Figure 7. Carnosine's effect on SH-SY5Y cell viability.

The cell viability upon exposure to various HEWL samples was measured by MTT reduction. The SH-SY5Y cells were exposed to 50 mM carnosine alone (the negative control) and HEWL samples aged for 10 hr without or with various concentrations of carnosine (10, 20, 30, 40, and 50 mM) for 6, 12, and 24 hr at 37°C in a humidified 5% (v/v) CO₂/air environment. The data are presented as the percentage of MTT reduced by the cells incubated in media containing 50 mM carnosine alone, HEWL alone, or HEWL with various concentrations of carnosine. The means ± S.D. of at least 10 determinations are shown.

Figure 8. The effects of carnosine on HEWL-induced membrane damage (LDH release into the medium) in SH-SY5Y cells.

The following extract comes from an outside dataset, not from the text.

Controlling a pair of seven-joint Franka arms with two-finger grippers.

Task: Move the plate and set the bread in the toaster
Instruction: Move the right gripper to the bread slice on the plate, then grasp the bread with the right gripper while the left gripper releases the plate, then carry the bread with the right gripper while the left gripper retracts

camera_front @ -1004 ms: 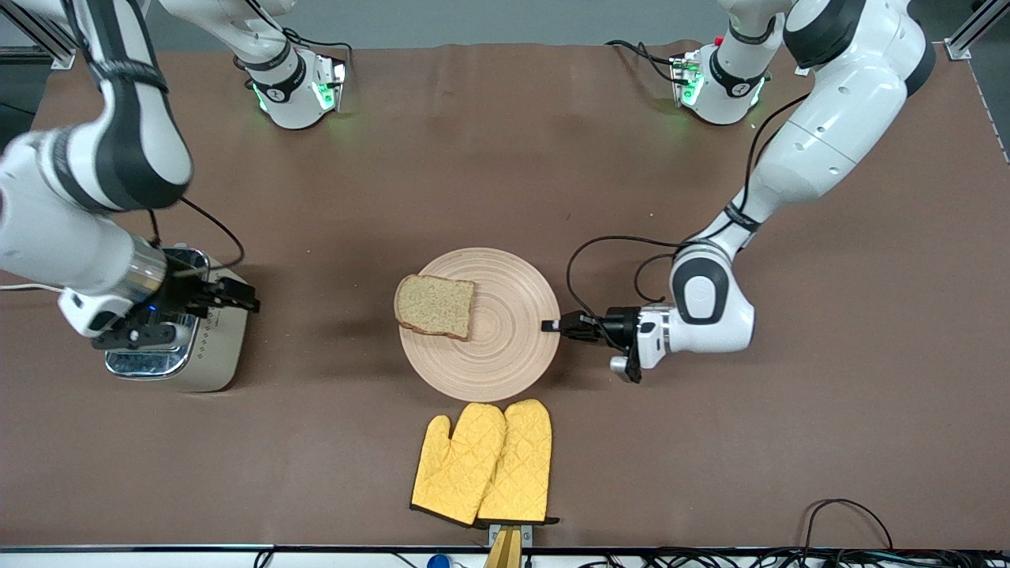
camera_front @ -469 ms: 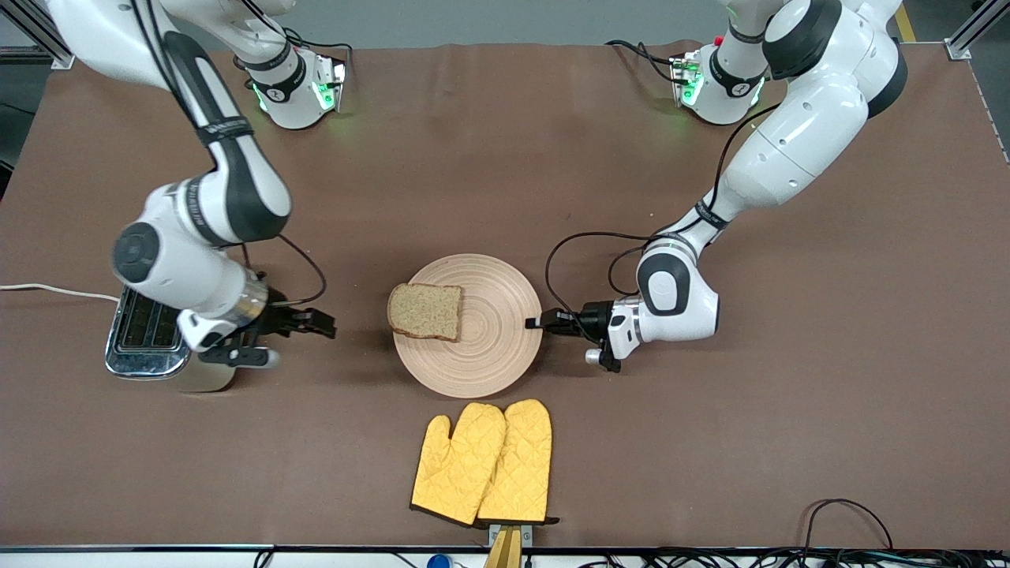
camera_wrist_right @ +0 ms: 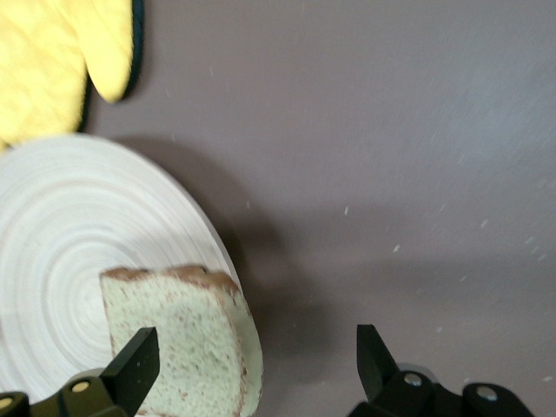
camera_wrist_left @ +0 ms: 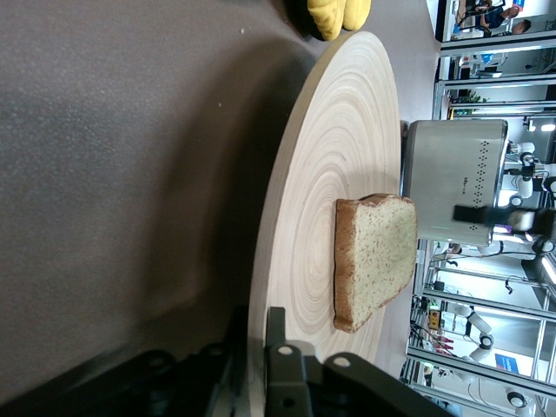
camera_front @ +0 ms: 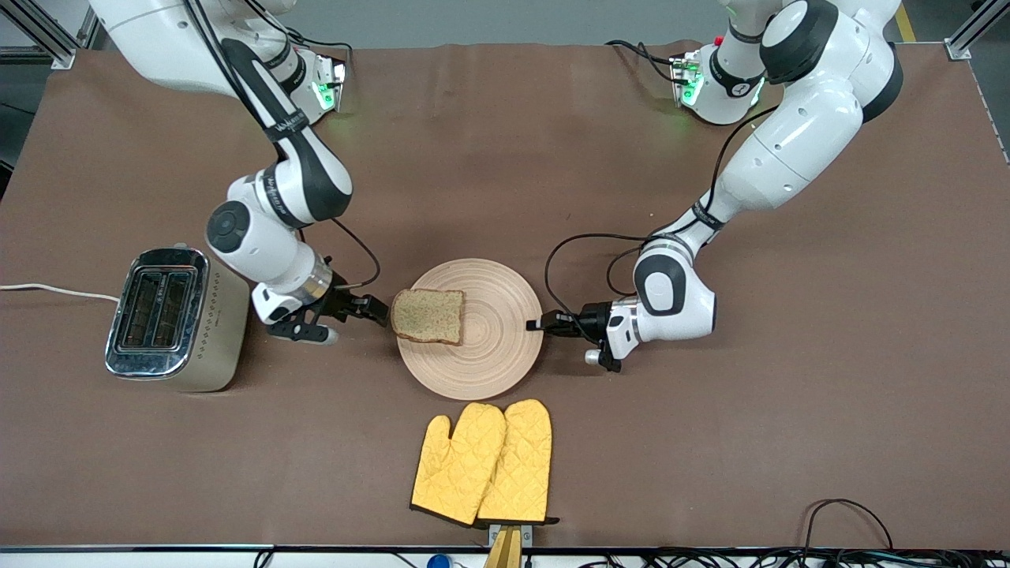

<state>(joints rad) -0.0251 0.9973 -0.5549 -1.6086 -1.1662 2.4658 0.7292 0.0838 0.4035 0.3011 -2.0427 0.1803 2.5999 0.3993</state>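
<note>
While my left gripper (camera_front: 536,324) clamps one plate (camera_front: 489,355) at mid-table, my right gripper (camera_front: 381,309) hangs released beside its one bread (camera_front: 428,315) slice. One toaster (camera_front: 170,319) toward the right arm's end; two mitts (camera_front: 483,463) nearer the camera.

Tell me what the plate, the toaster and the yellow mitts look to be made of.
Plate: pale wood by the look, matte, with concentric ring grooves across its face.
Toaster: shiny chrome-like metal top that mirrors its surroundings; beige side with a dotted diamond pattern, painted metal or plastic, hard to tell.
Mitts: yellow quilted fabric, stitched in diamonds, dark trim at the cuffs.
</note>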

The cell viability upon exposure to HEWL sample was measured by the LDH release assay. SH-SY5Y cells were incubated with 50 mM carnosine alone (the negative control) and HEWL samples without or with various concentrations of carnosine (10, 20, 30, 40, and 50 mM) for 6, 12, and 24 hr at 37°C in a humidified 5% (v/v) CO₂/air environment. The percentage of cytotoxicity was evaluated as a ratio of the quantity of LDH released in each sample divided by the total LDH released by the sample of cells treated with lysis buffer. Quantity of released LDH is estimated by the activity of lactate dehydrogenase in the suspension aliquot from the 96-well plates after 30 min incubation with the appropriate substrate solution. Measurements of the means ± S.D. of at least 8 determinations for each sample were obtained at 490 nm.

Figure 9. The effects of carnosine on aged HEWL-induced cell deaths analyzed by flow cytometry.

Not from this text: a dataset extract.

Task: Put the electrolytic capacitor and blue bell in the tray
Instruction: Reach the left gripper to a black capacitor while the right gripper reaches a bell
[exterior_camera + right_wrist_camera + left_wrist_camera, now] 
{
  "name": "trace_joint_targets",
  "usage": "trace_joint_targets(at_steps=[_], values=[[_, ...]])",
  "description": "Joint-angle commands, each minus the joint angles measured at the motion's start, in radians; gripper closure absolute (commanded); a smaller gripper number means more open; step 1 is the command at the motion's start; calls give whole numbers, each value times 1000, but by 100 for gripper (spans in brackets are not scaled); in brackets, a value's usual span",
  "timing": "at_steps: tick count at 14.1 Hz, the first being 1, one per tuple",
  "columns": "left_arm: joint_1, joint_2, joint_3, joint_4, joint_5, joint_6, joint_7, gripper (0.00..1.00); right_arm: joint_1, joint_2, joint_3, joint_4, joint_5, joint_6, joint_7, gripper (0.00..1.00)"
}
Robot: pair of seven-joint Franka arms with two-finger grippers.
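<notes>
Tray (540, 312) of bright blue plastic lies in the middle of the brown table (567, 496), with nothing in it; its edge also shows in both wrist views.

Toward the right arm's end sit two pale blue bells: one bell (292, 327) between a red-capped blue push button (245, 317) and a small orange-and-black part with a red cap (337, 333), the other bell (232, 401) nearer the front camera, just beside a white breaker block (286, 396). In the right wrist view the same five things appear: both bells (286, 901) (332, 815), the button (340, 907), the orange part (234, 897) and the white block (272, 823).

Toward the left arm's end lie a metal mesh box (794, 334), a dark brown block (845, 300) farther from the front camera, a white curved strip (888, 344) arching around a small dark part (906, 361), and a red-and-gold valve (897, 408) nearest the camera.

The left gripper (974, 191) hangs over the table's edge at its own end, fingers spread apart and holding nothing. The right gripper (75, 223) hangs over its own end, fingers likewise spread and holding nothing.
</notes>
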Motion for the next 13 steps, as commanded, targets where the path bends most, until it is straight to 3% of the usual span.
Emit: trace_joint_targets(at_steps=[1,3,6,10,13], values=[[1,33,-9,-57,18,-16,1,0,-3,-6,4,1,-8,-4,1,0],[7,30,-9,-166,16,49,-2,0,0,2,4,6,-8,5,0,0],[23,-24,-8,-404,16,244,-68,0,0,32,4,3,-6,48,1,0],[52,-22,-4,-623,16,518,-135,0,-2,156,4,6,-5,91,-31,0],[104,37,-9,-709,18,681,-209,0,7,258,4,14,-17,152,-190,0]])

Representative intensity dot plots of (A) un-treated SH-SY5Y cells (the un-treated control group); (B) SH-SY5Y cells co-incubated with 10-hr aged HEWL sample; (C) SH-SY5Y cells co-incubated with 10-hr aged HEWL sample containing 50 mM carnosine. The dotted plots are divided into viable (bottom left quadrants; Annexin V-FITC/PI double negative), early apoptotic (bottom right quadrants; Annexin V-FITC positive, PI negative), and late apoptotic/necrotic cells (top right quadrants; Annexin V-FITC/PI double positive) according to Annexin V-FITC and PI fluorescence. (D) Summary of the effects of carnosine on aged HEWL-induced apoptosis. Results are presented as the percentages of viable cells (Annexin V-FITC/PI double negative), early apoptotic cells (Annexin V-FITC positive, PI negative), and late apoptotic/necrotic cells (Annexin V-FITC FITC/PI double positive) according to the PI fluorescence versus Annexin V-FITC fluorescence dotted plots shown in (A), (B), and (C).